WORK INSTRUCTIONS: Please return only the lines from the one holding "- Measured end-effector" through the one holding "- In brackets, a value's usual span", exactly as they appear in the records below, both ends included.

....

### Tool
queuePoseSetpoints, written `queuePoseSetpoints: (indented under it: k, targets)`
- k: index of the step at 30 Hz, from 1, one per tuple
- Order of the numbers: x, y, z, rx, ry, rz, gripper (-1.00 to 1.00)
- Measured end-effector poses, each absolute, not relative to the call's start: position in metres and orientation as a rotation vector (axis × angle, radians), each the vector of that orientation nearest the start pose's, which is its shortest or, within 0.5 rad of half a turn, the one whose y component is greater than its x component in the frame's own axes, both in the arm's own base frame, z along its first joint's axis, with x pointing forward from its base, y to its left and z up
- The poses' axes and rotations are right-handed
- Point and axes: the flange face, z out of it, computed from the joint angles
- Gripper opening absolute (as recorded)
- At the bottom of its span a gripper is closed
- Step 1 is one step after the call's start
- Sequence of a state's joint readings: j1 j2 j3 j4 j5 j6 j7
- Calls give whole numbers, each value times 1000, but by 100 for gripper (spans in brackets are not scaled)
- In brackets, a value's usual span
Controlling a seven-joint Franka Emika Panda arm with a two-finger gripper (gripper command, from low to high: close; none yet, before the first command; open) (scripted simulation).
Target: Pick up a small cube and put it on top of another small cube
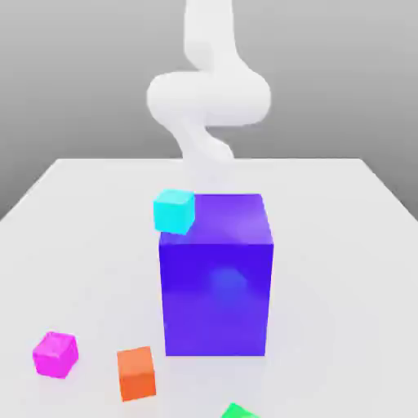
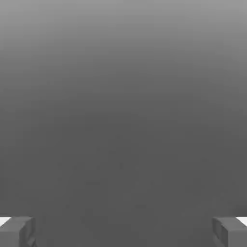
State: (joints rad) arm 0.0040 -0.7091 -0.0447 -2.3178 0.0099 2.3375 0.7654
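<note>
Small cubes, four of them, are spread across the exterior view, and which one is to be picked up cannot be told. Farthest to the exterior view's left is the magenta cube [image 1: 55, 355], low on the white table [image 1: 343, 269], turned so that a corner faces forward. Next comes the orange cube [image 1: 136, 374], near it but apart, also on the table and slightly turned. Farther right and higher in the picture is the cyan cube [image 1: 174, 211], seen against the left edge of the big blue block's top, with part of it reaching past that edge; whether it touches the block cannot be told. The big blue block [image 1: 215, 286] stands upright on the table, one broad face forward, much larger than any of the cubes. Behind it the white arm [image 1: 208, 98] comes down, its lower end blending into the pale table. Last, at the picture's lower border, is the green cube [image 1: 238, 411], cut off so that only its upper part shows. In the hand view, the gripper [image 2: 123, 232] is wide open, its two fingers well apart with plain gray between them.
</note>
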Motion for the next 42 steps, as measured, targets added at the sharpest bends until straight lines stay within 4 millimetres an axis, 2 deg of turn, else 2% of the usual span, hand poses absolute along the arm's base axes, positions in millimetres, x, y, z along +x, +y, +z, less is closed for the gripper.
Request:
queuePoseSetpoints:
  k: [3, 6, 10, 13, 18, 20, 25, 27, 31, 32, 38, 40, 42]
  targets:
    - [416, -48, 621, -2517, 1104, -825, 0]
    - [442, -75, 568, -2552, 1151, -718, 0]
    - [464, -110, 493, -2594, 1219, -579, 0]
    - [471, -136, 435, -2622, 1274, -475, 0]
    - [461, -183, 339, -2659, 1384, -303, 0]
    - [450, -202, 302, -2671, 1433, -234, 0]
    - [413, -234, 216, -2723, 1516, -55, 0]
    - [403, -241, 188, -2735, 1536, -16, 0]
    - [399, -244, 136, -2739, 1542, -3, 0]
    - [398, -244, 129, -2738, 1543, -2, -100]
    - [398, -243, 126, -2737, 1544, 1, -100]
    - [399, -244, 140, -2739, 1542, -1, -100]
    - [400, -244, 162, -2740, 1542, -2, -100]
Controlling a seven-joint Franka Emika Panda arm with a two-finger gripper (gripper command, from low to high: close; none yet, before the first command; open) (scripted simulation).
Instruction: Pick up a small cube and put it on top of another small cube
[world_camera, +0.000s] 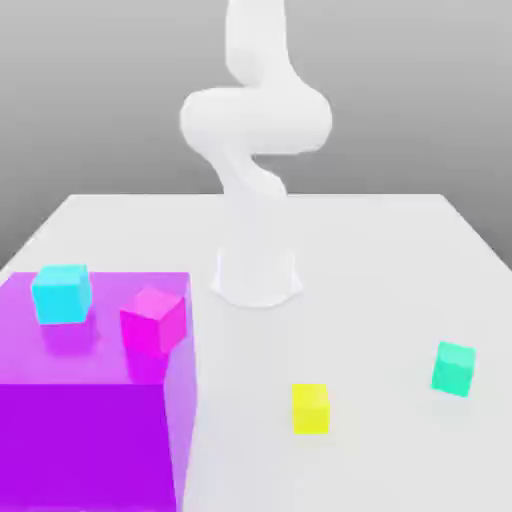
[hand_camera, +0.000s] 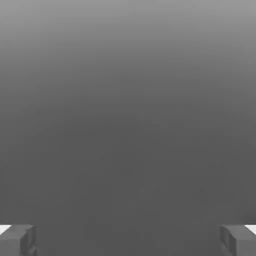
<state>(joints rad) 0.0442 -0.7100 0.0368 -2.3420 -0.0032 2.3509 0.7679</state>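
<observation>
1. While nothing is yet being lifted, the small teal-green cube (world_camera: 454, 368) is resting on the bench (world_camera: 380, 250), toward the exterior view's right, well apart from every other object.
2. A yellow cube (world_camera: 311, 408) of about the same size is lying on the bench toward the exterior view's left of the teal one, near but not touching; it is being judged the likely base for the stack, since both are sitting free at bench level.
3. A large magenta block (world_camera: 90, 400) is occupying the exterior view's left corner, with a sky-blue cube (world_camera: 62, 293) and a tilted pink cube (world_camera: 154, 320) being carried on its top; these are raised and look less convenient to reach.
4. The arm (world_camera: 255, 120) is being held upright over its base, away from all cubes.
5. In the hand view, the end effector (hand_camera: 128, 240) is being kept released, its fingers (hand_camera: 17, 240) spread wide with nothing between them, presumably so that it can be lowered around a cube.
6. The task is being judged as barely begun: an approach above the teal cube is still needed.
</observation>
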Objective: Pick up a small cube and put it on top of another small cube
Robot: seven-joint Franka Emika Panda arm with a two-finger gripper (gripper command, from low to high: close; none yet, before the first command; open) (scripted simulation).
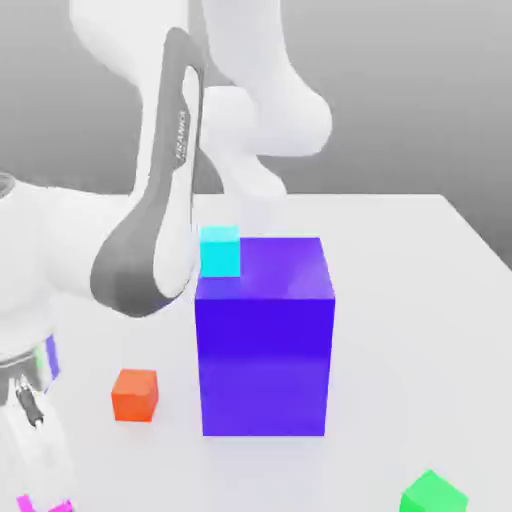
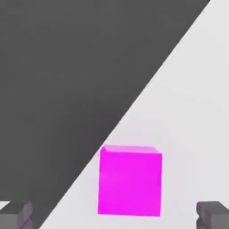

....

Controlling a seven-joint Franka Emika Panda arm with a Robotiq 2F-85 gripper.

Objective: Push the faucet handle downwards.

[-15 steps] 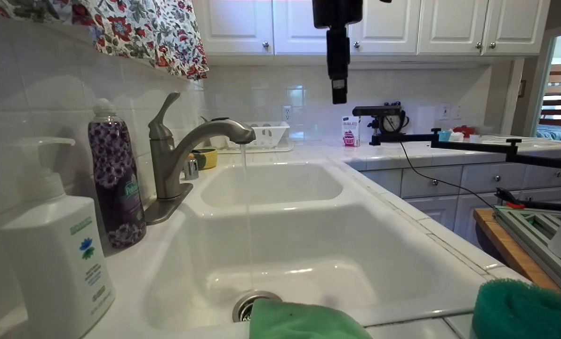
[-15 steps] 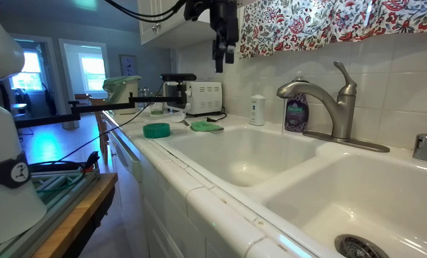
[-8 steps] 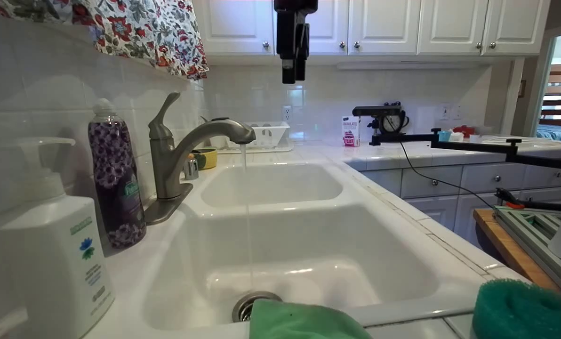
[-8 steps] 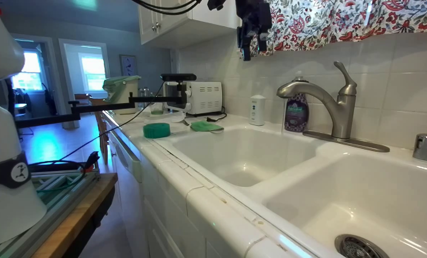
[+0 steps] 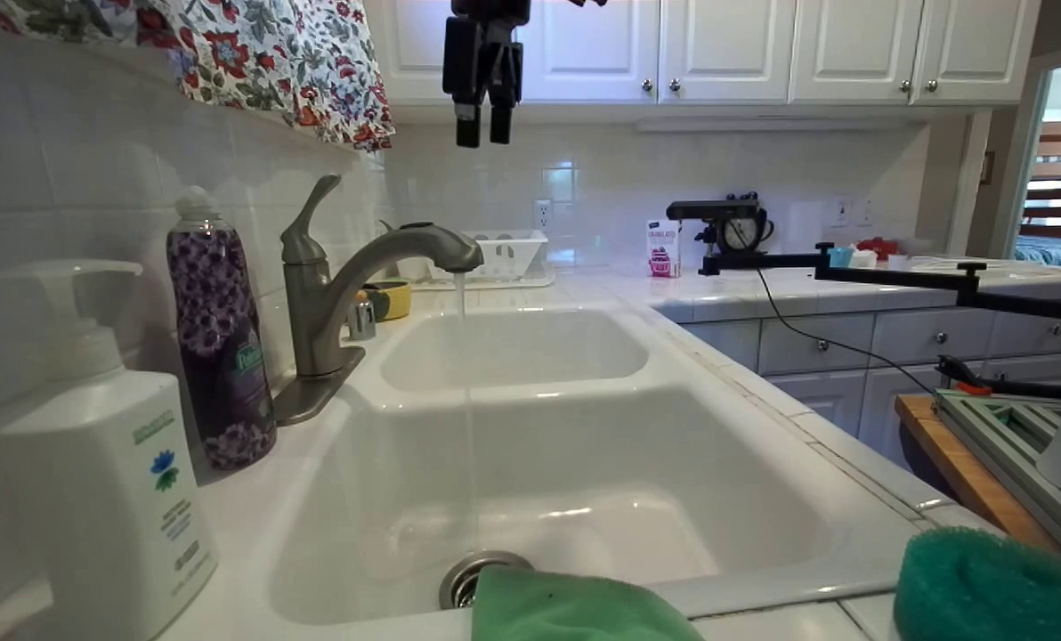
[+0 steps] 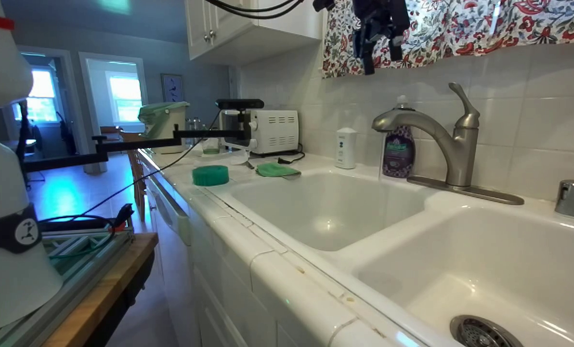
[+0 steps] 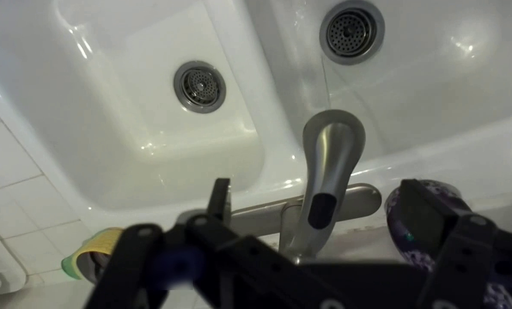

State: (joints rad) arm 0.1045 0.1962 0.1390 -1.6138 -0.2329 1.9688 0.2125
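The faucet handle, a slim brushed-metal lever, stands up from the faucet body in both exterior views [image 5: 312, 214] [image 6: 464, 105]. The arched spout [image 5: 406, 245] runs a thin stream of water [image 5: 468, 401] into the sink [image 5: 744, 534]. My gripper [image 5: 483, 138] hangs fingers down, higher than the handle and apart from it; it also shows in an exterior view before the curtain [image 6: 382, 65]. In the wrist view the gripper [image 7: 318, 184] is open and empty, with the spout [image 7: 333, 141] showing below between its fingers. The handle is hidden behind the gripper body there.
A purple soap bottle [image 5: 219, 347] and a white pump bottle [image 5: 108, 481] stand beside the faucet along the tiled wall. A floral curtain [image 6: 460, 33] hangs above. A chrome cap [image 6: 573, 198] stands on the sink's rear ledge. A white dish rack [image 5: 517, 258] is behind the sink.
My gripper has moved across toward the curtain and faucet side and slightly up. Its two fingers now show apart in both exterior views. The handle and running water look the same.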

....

SOLUTION TO THE EXERCISE:
- Measured end-effector poses, each absolute, not relative to the call's start: position in metres and orientation as a rotation vector (axis × angle, radians), each the vector of that orientation nearest the start pose's, which is its shortest or, within 0.5 rad of half a turn, the one whose y component is greater than its x component in the frame's own axes, both in the arm's own base frame, z along its first joint's axis, with x pointing forward from its base, y to its left and z up
- The poses' axes and rotations are right-handed
- Point and axes: the flange face, z out of it, computed from the joint angles
- Gripper opening absolute (as recorded)
- At the bottom of its span a gripper is closed
- Step 1 is one step after the call's start
- Sequence of a state's joint readings: j1 j2 j3 j4 j5 j6 j7
- Calls give whole numbers, each value times 1000, but by 100 for gripper (spans in brackets are not scaled)
- In brackets, a value's usual span

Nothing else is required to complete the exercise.